The cases relied upon do not, in our opinion, meet or solve the question here presented. The nearest approach, and that upon which petitioner apparently relies with most confidence, is Commissioner v. Langwell Real Estate Corporation, supra. Therein the owner of real estate, in effect, received $50,000 consideration for canceling a lease. Unlike the petitioner here, he had a right to receive current rents from the property. His investment was in the property, not, as herein, in the lease alone. There was no such showing, as herein made, of no present profit being possible and the definite postponement to the future of any such profits. Petitioner had a contingent liability to return to the lessee a deposit of $50,000, the contingency being the performance of conditions of the lease by lessee, which balanced the obligation to return the deposit. The Board held that the release of such deposit to petitioner, balanced as it was by release to the lessee of his liability to petitioner under the lease, was not shown to be income. Upon appeal, the Circuit Court held that it was income, and going further, held that the matter of loss was not an issue covered by the findings of the Board, and that a loss would be sustained by the petitioner if a lease as favorable as the one canceled could not be made by petitioner. It thus appears from the language of the court that the issue squarely presented herein was *502not an issue litigated and presented to the Board and the Circuit Court in the above case. Considering the differences in fact, in the two cases and the apparent lack of presentation in the cited case of the problem confronting us herein, we feel, with all respect to the court deciding the above case, that it does not resolve the question here, and we do not therefore follow the cited case.

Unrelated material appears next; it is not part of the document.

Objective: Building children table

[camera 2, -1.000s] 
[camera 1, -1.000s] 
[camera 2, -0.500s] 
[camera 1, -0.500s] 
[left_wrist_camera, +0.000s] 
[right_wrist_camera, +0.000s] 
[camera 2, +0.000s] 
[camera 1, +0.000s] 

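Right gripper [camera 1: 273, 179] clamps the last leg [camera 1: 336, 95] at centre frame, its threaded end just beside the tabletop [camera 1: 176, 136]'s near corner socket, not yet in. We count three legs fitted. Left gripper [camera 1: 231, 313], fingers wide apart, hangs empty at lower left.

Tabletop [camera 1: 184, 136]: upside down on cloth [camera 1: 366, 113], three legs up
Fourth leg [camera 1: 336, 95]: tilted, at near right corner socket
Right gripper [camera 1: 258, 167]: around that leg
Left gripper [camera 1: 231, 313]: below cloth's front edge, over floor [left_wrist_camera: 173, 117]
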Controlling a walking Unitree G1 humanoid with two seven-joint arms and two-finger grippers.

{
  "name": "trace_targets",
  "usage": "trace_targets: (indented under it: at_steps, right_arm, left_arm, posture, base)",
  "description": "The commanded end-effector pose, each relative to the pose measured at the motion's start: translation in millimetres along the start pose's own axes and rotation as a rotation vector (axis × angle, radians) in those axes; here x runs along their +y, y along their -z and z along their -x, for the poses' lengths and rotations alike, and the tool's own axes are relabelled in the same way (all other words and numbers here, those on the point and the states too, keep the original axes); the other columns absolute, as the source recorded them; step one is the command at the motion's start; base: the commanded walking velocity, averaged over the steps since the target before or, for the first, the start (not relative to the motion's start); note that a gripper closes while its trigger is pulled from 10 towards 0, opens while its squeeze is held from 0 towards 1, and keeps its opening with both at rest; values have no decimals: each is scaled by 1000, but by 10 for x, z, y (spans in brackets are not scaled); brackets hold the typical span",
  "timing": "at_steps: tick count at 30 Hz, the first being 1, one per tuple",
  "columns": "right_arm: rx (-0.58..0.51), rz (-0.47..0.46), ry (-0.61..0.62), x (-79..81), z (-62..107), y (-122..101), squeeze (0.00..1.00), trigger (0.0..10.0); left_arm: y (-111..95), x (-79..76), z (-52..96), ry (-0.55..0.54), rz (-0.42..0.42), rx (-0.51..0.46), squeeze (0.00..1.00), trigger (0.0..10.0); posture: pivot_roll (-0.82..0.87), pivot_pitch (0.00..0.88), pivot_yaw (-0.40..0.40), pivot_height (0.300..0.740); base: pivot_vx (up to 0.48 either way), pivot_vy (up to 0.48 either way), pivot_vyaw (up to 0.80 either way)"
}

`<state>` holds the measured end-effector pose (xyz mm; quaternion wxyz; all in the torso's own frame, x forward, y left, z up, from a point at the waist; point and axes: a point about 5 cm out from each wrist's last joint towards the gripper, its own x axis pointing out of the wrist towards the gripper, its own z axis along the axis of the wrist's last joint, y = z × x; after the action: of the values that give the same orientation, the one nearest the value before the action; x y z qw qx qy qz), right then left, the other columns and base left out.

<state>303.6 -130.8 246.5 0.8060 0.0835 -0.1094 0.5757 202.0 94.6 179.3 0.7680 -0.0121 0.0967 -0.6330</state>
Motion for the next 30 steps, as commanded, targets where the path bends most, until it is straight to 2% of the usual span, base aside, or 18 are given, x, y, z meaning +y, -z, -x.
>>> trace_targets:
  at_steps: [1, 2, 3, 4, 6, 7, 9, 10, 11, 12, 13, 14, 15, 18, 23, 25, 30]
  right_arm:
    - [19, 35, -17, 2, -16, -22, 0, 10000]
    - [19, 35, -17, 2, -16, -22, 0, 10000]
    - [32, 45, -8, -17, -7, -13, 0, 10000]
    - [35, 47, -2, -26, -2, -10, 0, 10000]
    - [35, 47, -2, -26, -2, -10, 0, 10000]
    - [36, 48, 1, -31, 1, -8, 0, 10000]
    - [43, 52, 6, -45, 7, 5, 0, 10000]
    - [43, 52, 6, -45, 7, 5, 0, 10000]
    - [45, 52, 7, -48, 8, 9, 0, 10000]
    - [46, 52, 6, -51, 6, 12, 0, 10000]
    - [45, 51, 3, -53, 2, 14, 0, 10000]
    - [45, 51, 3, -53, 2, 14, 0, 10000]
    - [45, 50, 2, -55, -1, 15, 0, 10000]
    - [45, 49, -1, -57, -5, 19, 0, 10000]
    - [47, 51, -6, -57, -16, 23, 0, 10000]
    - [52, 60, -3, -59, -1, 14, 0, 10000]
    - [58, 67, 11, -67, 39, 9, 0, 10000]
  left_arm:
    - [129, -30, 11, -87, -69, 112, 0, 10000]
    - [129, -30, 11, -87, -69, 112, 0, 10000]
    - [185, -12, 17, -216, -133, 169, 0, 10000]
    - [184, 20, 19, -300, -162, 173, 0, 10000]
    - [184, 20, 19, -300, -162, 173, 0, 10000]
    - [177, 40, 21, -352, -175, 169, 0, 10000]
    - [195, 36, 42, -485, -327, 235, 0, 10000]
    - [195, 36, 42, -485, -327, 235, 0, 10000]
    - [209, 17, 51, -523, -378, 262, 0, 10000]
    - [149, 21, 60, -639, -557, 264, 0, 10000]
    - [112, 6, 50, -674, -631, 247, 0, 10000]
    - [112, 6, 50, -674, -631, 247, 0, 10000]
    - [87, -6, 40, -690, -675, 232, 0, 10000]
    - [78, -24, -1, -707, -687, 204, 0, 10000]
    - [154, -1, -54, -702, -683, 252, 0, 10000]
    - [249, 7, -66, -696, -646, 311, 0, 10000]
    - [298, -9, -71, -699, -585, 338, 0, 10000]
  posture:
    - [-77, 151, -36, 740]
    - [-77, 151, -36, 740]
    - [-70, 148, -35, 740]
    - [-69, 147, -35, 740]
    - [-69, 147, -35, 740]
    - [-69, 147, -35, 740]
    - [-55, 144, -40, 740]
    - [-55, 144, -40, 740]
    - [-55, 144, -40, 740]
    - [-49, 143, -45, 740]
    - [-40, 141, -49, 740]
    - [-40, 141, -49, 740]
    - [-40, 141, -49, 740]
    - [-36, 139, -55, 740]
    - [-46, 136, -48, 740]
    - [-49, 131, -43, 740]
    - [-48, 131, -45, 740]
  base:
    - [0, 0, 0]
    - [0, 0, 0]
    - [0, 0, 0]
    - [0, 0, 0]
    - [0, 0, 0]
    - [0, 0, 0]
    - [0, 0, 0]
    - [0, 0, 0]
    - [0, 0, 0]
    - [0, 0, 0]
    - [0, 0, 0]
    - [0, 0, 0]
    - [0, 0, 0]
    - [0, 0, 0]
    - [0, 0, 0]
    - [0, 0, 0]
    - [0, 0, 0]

Here we find, in our opinion, a clear case of loss claimed upon profits anticipated or expected at a future time, and no showing of present loss upon investment.
We therefore hold that no deductible loss was sustained by petitioner in 1934 by cancellation of the sublease involved in this proceeding, and that the $10,000 admittedly received by petitioner in that year constituted income to him, and the deficiency determined by the respondent is accordingly approved.
Decision will ~be entered for the respondent.